• _THE PROBLEM_:
Return every line of the data exactly as it stands.

• _INFORMATION PROVIDED_:

▬▬▬▬▬▬▬▬▬▬

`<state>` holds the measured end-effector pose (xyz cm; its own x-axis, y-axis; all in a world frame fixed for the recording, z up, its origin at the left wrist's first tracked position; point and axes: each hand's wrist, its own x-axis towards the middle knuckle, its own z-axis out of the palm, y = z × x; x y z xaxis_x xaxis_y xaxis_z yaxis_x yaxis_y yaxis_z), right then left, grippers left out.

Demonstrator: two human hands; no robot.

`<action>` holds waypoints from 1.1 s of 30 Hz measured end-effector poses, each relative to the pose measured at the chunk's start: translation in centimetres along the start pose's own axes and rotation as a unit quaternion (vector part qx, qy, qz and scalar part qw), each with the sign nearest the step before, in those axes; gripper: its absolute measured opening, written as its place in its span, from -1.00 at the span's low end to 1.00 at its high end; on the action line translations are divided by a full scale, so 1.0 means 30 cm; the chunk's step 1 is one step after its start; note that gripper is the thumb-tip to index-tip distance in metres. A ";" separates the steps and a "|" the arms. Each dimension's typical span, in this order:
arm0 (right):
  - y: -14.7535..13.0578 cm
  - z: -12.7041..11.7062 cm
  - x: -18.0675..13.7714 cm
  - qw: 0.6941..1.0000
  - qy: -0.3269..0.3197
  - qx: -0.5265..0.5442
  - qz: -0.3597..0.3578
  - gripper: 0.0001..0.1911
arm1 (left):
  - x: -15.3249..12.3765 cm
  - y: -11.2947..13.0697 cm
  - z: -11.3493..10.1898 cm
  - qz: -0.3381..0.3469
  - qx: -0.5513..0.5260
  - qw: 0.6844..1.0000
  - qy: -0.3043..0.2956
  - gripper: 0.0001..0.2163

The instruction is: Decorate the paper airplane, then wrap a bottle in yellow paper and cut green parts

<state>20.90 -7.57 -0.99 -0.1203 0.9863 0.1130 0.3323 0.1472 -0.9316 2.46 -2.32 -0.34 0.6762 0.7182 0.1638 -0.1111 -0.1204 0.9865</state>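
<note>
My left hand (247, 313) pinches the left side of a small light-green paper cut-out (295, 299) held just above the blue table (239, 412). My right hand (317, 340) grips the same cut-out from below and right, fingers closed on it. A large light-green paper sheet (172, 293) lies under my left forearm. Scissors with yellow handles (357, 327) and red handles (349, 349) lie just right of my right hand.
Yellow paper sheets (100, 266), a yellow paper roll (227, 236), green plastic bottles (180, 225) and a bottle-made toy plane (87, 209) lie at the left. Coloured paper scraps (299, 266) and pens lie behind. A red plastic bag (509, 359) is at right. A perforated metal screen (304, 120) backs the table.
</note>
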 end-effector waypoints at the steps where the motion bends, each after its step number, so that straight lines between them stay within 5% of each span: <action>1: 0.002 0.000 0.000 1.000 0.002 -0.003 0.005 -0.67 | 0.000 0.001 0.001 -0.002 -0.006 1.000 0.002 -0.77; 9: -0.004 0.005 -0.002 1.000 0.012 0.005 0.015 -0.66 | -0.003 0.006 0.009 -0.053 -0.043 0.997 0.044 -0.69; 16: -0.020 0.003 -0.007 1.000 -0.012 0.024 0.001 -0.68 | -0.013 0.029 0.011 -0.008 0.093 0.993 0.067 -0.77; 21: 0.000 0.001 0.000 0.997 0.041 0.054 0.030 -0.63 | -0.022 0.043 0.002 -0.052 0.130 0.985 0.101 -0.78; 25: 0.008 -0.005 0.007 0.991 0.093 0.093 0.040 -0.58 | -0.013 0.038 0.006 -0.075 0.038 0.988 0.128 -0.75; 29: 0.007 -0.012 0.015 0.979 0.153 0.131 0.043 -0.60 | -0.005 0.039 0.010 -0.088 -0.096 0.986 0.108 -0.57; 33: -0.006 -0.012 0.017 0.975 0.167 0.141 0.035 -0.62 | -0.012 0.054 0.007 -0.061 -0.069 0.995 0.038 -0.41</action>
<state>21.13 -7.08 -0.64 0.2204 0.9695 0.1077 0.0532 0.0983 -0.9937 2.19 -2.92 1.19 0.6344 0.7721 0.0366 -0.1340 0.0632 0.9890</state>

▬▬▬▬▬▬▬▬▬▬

• _WRITTEN RESPONSE_:
`<state>` holds the measured end-effector pose (xyz cm; its own x-axis, y-axis; all in a world frame fixed for the recording, z up, its origin at the left wrist's first tracked position; point and axes: each hand's wrist, its own x-axis towards the middle knuckle, its own z-axis out of the palm, y = z × x; x y z xaxis_x xaxis_y xaxis_z yaxis_x yaxis_y yaxis_z), right then left, grippers left out.

Demonstrator: two human hands; no robot.

`<action>` holds waypoints from 1.1 s of 30 Hz measured end-effector poses, each relative to the pose measured at the chunk's start: translation in centimetres along the start pose's own axes and rotation as a unit quaternion (vector part qx, qy, qz and scalar part qw), each with the sign nearest the step before, in those axes; gripper: its absolute measured opening, written as its place in its span, from -1.00 at the span's low end to 1.00 at its high end; on the action line translations are divided by a full scale, so 1.0 means 30 cm; the chunk's step 1 is one step after its start; note that gripper is the thumb-tip to index-tip distance in metres. A ";" separates the steps and a "|" the arms. Each dimension's typical span, in this order:
arm0 (right):
  - y: -14.7535..13.0578 cm
  - z: -12.7041..11.7062 cm
  - x: -18.0675..13.7714 cm
  - qw: 0.6941..1.0000
  - qy: -0.3269..0.3197
  - qx: -0.5265..0.5442
  - qz: -0.3597..0.3578
  - gripper: 0.0001..0.1911
arm1 (left):
  - x: -15.3249..12.3765 cm
  - y: -11.2947..13.0697 cm
  - z: -11.3493..10.1898 cm
  - qz: -0.3381..0.3469
  - qx: -0.5513..0.5260
  - qw: 0.6844..1.0000
  - qy: -0.3043..0.2956
  - gripper: 0.0001..0.2163

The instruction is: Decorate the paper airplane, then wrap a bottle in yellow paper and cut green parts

<state>20.90 -7.57 -0.99 -0.1203 0.9863 0.1130 0.3323 0.1472 -0.9316 2.46 -2.32 -0.34 0.6762 0.7182 0.1638 -0.1111 -0.1204 0.9865</state>
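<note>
My left hand (247, 313) pinches the left side of a small light-green paper cut-out (295, 299) held just above the blue table (239, 412). My right hand (317, 340) grips the same cut-out from below and right, fingers closed on it. A large light-green paper sheet (172, 293) lies under my left forearm. Scissors with yellow handles (357, 327) and red handles (349, 349) lie just right of my right hand.
Yellow paper sheets (100, 266), a yellow paper roll (227, 236), green plastic bottles (180, 225) and a bottle-made toy plane (87, 209) lie at the left. Coloured paper scraps (299, 266) and pens lie behind. A red plastic bag (509, 359) is at right. A perforated metal screen (304, 120) backs the table.
</note>
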 end-effector waypoints at the steps where the motion bends, each after its step number, so that straight lines between them stay within 5% of each span: <action>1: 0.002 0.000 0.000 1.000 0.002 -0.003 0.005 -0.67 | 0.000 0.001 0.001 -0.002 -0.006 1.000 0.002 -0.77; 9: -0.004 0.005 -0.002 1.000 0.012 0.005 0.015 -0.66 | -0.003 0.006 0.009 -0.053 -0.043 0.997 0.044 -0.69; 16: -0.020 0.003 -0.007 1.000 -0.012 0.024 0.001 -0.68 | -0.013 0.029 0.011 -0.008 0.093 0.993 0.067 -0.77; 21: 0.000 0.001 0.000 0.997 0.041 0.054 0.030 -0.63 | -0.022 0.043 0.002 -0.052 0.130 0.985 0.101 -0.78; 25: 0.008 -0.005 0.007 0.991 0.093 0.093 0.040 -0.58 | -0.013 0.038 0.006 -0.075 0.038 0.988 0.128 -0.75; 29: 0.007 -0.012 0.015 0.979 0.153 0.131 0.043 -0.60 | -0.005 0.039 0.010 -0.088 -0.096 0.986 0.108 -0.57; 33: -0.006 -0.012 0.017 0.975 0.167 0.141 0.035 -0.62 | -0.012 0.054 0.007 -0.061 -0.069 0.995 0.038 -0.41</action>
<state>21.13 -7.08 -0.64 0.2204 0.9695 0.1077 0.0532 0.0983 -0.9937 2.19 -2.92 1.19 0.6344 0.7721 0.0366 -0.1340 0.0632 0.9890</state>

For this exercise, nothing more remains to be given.